Thinks s/he gets paid by the post
Joined
Mar 14, 2004
Messages
1,211
Location
Dallas
I love the Wellesley Income Fund and have all my
taxable invested there plus about 1/2 of my
Mom's.

Does anybody but me worry that the equity part
(about 38%) is too concentrated in only 55 stocks?

Cheers,

Charlie
 
Charlie

They(Wellesley) are a managed value balanced fund - good history AND you are paying them a management fee.

Let them do their thing and trust them to stay properly balanced.

Talk's cheap isn't it - heh, heh, heh - I did nothing with my Lifestrategy mod and cons during the last little dip(2000-2003).

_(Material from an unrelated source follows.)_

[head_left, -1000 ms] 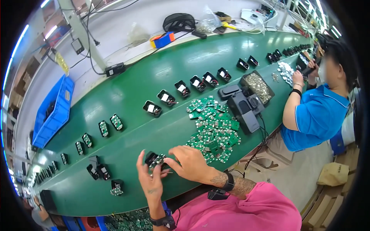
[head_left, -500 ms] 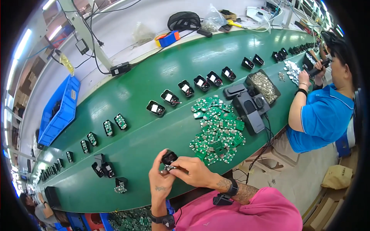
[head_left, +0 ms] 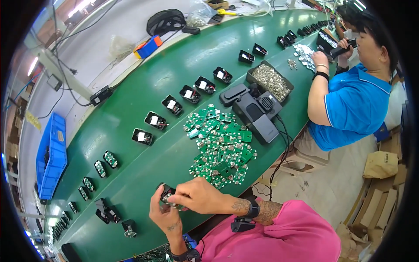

Calm with aplom - wellllll sort of.
 
I think you're in pretty good shape Charlie. I went back and forth between Wellesley and Wellington before setteling on the Wellington. If the DOW tanks I dont think it matter if Well is in 38 or 88 stocks. It might actually make a faster comeback with the existing 38.

If you're really nervous about it. Sell some or all off and reinvest...where CDs? Raw materials? Up to you.

BUM ;)
 
Charlie -

Still my biggest holding. I have no worries about the money there at all. About the only bad thing I can say about Wellesley is the long term return rate may look too good to be true, and given the good performance of the value stock pickings and the excellent environment for bonds during the falling rate situation, the future returns may not be in those heady 10-11% per year rates.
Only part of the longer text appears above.